By Brandon Gee and Chris Echegaray
THE TENNESSEAN
October 3, 2010
More than 20,000 members of the Tennessee National Guard have been deployed since Sept. 11, 2001, with about 17,800 going to Iraq, where 20 members died. The number of Tennessee National Guard members deployed to the Middle East has been reduced substantially to 434.
The Iraq war is officially over, but it continues in the heart of Patricia Shaw, who lost her only son.
Photographs of Steven Cates fill his mother's Wilson County living room six years after the 22-year-old Marine was shot by a sniper in Anbar province.
"There comes a point in time when you wonder if you should put them away," Shaw said. "I can't. I just can't. It's like he's still here.

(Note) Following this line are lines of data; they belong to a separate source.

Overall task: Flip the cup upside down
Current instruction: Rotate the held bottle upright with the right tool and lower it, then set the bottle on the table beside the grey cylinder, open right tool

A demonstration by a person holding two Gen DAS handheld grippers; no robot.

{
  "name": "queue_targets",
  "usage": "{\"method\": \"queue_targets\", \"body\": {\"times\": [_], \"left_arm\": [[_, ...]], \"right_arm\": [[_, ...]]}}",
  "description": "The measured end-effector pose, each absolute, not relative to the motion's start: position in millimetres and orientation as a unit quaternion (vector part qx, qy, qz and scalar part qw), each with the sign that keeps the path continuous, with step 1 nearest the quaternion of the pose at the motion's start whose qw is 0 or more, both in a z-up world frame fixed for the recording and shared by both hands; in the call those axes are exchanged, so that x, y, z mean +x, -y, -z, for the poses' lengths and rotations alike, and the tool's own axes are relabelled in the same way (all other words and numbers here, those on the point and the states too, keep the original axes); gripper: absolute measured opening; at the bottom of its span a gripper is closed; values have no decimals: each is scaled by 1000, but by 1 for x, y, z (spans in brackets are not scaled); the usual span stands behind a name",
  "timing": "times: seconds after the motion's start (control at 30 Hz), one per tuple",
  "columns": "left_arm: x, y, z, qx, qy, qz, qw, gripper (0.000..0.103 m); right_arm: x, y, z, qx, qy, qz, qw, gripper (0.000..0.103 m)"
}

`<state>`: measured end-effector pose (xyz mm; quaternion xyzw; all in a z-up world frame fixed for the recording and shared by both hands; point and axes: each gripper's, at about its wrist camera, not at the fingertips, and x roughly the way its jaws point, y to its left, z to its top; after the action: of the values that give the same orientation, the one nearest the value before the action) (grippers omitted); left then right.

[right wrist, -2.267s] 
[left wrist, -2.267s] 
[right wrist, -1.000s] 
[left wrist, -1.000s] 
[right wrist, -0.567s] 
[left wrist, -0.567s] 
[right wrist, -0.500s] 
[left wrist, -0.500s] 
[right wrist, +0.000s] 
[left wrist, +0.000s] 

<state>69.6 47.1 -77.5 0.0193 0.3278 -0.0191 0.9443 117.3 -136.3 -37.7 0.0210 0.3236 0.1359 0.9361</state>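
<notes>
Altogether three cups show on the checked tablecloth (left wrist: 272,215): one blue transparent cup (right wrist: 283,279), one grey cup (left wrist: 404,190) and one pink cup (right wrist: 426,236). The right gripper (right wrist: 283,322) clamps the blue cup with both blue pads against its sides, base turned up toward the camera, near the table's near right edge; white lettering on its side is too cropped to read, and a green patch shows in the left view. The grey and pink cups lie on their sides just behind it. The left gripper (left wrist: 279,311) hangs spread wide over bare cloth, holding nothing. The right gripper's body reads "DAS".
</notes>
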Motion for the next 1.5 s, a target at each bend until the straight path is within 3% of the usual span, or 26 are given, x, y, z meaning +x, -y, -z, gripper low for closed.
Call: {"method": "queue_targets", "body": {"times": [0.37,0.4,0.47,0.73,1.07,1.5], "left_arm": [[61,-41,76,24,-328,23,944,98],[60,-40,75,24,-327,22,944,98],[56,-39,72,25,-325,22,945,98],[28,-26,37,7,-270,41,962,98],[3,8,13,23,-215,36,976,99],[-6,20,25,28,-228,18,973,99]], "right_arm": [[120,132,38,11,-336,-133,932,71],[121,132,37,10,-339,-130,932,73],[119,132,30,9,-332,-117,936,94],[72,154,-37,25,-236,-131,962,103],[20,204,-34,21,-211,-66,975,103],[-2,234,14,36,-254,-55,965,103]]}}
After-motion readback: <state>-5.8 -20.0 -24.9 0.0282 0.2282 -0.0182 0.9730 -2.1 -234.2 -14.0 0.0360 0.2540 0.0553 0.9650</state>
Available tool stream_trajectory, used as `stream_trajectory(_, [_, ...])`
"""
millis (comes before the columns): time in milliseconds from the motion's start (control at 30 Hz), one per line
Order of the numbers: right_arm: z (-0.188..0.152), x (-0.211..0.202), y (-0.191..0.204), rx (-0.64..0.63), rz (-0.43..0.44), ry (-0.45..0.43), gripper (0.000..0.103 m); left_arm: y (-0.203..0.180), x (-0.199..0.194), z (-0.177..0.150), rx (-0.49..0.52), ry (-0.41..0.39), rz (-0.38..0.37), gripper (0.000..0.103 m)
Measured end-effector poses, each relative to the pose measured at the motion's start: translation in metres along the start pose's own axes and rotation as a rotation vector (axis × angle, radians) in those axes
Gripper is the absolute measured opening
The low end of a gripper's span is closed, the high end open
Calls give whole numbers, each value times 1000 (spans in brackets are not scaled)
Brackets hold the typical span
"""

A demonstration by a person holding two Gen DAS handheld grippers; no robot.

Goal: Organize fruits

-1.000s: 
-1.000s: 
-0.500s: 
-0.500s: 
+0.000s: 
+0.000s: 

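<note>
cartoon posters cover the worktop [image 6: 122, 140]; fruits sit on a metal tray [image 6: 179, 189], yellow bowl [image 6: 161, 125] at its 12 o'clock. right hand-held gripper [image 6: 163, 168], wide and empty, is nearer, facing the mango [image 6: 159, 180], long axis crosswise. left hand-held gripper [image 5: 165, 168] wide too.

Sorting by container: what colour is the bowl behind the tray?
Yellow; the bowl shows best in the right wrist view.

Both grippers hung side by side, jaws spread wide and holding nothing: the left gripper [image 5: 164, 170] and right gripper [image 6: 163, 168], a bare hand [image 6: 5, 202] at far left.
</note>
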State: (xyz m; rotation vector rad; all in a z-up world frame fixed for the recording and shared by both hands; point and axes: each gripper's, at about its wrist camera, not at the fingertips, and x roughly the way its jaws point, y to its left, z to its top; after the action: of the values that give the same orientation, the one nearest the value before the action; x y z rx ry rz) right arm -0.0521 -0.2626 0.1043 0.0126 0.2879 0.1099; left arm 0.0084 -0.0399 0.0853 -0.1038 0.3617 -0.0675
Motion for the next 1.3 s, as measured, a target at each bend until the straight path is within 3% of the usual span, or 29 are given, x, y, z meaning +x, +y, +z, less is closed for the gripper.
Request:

In my heart, he still is."
Although Aug. 19 marked the official end of combat operations in Iraq, the war's toll is still being tallied in Tennessee. Nearly 100 Tennesseans were killed, and more than 600 were wounded. Nationwide, about 4,400 servicemen and servicewomen died in the war, and 32,000 were wounded. Those numbers are easily tabulated, but the impact on families and communities is immeasurable.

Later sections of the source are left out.